What the exercise asks - Return all of the material that follows, keeping each line exactly as it is.

Given information -
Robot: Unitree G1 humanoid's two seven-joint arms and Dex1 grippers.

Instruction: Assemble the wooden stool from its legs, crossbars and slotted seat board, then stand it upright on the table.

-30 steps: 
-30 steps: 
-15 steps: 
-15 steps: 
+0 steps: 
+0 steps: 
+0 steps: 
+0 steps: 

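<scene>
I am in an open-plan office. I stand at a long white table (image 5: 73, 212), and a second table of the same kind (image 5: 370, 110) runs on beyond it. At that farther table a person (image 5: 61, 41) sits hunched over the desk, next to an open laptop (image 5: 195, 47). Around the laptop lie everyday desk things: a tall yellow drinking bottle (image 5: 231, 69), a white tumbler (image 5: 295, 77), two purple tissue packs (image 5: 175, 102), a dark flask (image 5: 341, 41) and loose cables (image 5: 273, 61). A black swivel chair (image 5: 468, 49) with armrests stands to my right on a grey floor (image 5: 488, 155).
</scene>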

Completed exercise -
Robot: Unitree G1 humanoid's two seven-joint arms and Dex1 grippers.

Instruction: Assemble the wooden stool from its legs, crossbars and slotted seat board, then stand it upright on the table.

-30 steps: 
-30 steps: 
-15 steps: 
-15 steps: 
+0 steps: 
+0 steps: 
+0 steps: 
+0 steps: 

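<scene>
I am in an open-plan office. I stand at a long white table (image 5: 73, 212), and a second table of the same kind (image 5: 370, 110) runs on beyond it. At that farther table a person (image 5: 61, 41) sits hunched over the desk, next to an open laptop (image 5: 195, 47). Around the laptop lie everyday desk things: a tall yellow drinking bottle (image 5: 231, 69), a white tumbler (image 5: 295, 77), two purple tissue packs (image 5: 175, 102), a dark flask (image 5: 341, 41) and loose cables (image 5: 273, 61). A black swivel chair (image 5: 468, 49) with armrests stands to my right on a grey floor (image 5: 488, 155).
</scene>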

That is the complete answer.